- Born: 6 August 1962 (age 63) Mykolaiv (Lviv region), Ukraine
- Known for: artist, stone-carver, jeweler
- Awards: Honored Master of Folk Art of Ukraine, Honored stone-carving art, Member of the National Union of Artists of Ukraine, The Complete Gentleman Memorial Fund Awards House of Fabergé, Honorary Citizen of Mykolaiv, Lviv region.

= Oleksandr Miroshnikov =

Ukrainian artist, stone carver and jeweler

Oleksandr Miroshnikov (born 6 August 1962) is a Ukrainian artist, stone-carver and jeweler. He is an honored Master of Folk Art of Ukraine, a stone-carving artist, a member of the National Union of Artists of Ukraine and an honorary citizen of Mykolaiv in the Lviv region.

== Life ==
Miroshnikov was born on 6 August 1962 in Mykolaiv, Lviv Oblast, Ukraine. His parents were Vasily Alexandrovich Miroshnikov and Rosaliya Nikodimivna Miroshnikova.

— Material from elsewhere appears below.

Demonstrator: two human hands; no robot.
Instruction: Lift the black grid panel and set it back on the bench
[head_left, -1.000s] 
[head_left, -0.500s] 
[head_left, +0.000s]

He graduated from secondary school in Mykolaiv.

From 1981 to 1983, he served in the military in Chita, in the Zabaykaliya region, Russia.

From 1983 to 1988 he worked for the firm Samotlorne in the Tyumen region, Russia. In his spare time Miroshnikov now began to study creative experimentation and pursue artistic self-expression.

At the end of 1988 Miroshnikov moved to Ukraine.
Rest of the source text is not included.